FlashKDA Compatibility Wrapper (flash_kda)

flash_kda is a compatibility wrapper package that preserves the official flash_kda package name and import path while running on MUSA through MATE Kimi Delta Attention (KDA) operators.

Overview

This wrapper is designed for projects that already target the FlashKDA Python API. It keeps the public flash_kda import surface and forwards execution to mate.kda.chunk_kda.

The current compatibility scope includes:

  • flash_kda.fwd

  • flash_kda.get_workspace_size

Package and import

  • Package name: flash_kda

  • Import path: flash_kda

  • Runtime backend: MATE KDA operators on MUSA

Requirements

Before using this wrapper, make sure the following are available:

  • MATE is installed and importable.

  • TorchMUSA is installed and the MUSA runtime environment is configured.

  • The target workload is configured to run on MUSA devices.

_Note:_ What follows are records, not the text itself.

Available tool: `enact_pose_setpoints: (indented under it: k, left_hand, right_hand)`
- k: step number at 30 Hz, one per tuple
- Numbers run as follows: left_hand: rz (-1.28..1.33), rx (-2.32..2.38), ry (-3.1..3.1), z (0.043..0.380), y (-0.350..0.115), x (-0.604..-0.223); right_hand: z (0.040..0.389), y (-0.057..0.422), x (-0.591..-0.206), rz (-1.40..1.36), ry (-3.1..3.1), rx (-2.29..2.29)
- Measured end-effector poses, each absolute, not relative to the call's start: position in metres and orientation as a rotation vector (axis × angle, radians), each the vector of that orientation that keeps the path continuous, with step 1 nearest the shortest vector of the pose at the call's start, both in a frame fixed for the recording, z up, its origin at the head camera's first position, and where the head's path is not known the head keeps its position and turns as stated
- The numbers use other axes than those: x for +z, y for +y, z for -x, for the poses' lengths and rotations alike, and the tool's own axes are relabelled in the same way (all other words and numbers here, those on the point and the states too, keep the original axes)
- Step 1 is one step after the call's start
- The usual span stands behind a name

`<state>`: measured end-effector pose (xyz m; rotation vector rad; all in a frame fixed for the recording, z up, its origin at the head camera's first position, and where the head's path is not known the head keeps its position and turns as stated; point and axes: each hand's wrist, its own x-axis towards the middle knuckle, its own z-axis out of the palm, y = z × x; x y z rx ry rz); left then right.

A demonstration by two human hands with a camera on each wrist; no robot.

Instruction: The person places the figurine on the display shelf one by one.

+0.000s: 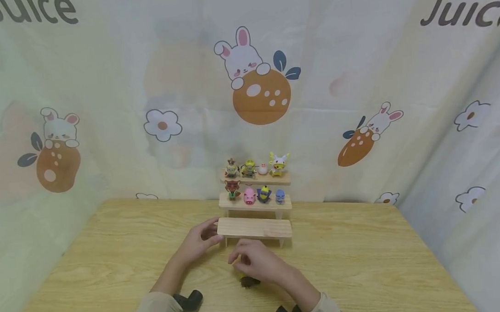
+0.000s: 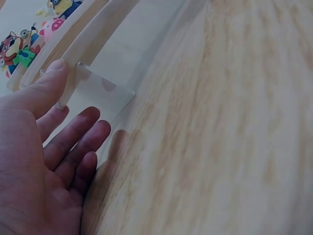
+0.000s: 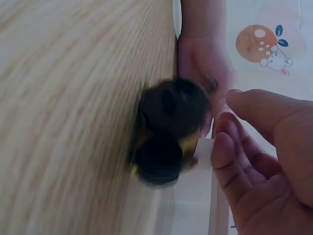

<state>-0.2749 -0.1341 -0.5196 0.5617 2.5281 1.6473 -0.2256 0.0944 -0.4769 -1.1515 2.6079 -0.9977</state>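
My left hand [image 1: 195, 243] is at the left end of the lowest wooden display shelf [image 1: 254, 227]; thumb and forefinger hold that end. In the left wrist view the thumb [image 2: 55, 73] lies against its wooden edge, beside a clear leg [image 2: 105, 88], while the other fingers curl loosely. Over the table in front hovers my right hand [image 1: 258, 261], fingers bent, nothing seen between thumb and fingertips. Just below it is a small dark and yellow figurine [image 1: 249, 281]. In the right wrist view this figurine [image 3: 168, 129] is blurred and apart from the fingertips [image 3: 225, 147].
Behind, the middle shelf [image 1: 253, 203] bears a fox-like figure [image 1: 232, 190], a pink pig [image 1: 249, 196] and other figurines. More stand on the top shelf [image 1: 256, 178]. A printed curtain [image 1: 189, 75] hangs behind the wooden table [image 1: 361, 253].
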Motion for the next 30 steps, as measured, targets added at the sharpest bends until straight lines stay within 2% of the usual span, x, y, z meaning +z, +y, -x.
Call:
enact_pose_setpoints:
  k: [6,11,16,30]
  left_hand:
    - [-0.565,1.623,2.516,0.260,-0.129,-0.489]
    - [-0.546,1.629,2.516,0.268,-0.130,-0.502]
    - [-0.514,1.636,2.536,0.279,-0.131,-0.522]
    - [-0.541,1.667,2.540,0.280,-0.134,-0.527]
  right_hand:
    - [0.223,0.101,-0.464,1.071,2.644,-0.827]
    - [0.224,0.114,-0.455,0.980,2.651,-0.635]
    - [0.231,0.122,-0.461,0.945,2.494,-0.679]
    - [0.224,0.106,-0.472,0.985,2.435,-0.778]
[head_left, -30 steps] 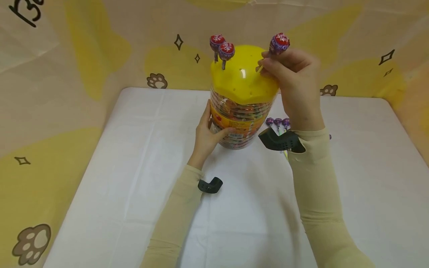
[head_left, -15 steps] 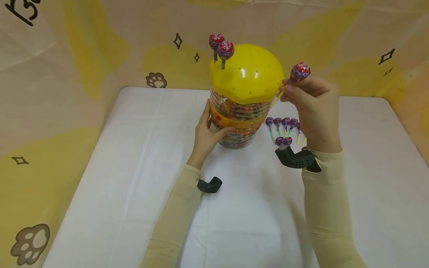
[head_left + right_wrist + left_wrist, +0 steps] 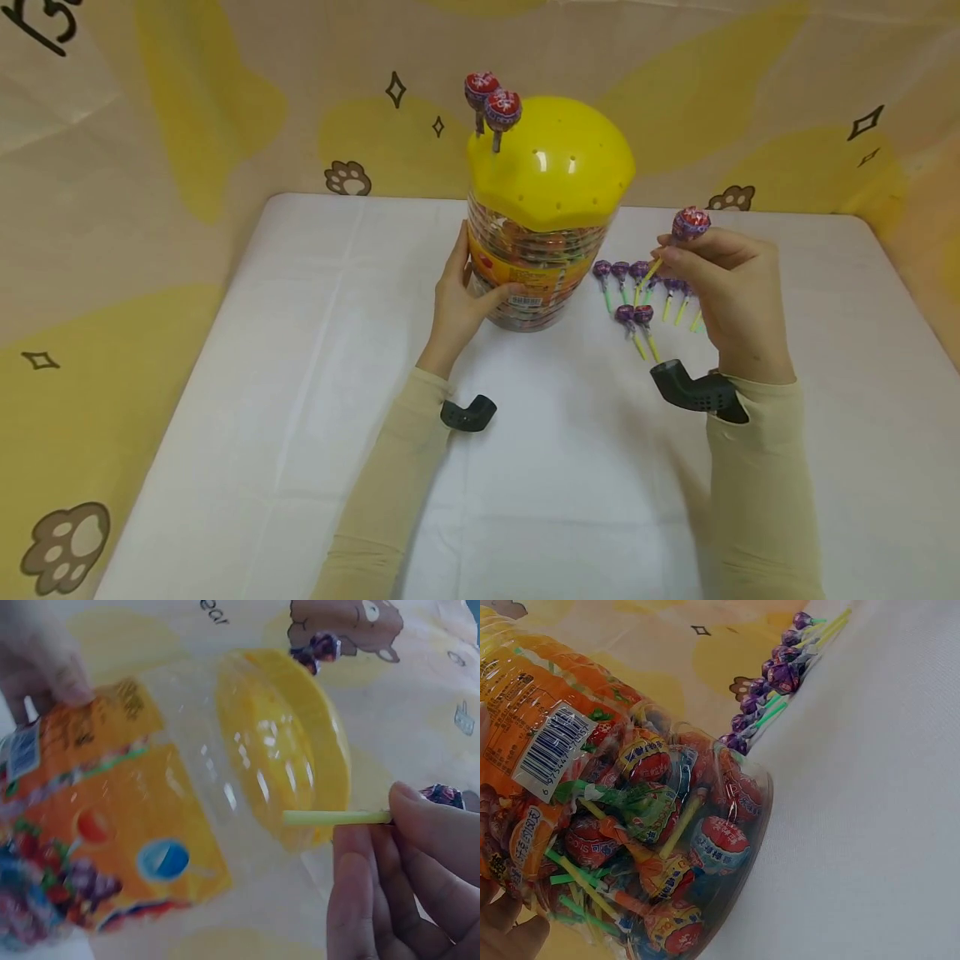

  • Use MUSA Toolkit / MTCC 5.1.0 or newer to build the current fused chunk KDA path. The 4.3.6 toolchain may fail to compile these kernels.

Build

Build a wheel from the wrappers/FlashKDA directory:

python -m build --wheel

The generated wheel will be placed under:

dist/

Installation

Install from source:

pip install --no-build-isolation -e .

Install a built wheel:

pip install dist/flash_kda-*.whl

Import

Import the package directly:

import flash_kda

Import individual APIs:

from flash_kda import fwd, get_workspace_size

Behavior

  • fwd(...) preserves the FlashKDA Python call signature and forwards to mate.kda.chunk_kda(...) with use_qk_l2norm_in_kernel=True.

  • out and final_state are treated as preallocated output buffers and are written in place, matching the official package surface.

  • get_workspace_size(...) is preserved for compatibility and always returns 0. The wrapper does not allocate or consume an explicit workspace tensor because MATE manages the kernel internals itself.

  • cu_seqlens follows the MATE runtime behavior on MUSA and accepts both torch.int32 and torch.int64.

Notes

  • This wrapper keeps the official FlashKDA import surface, but execution is provided by MATE on MUSA.

  • For the authoritative operator behavior, refer to mate.kda.chunk_kda.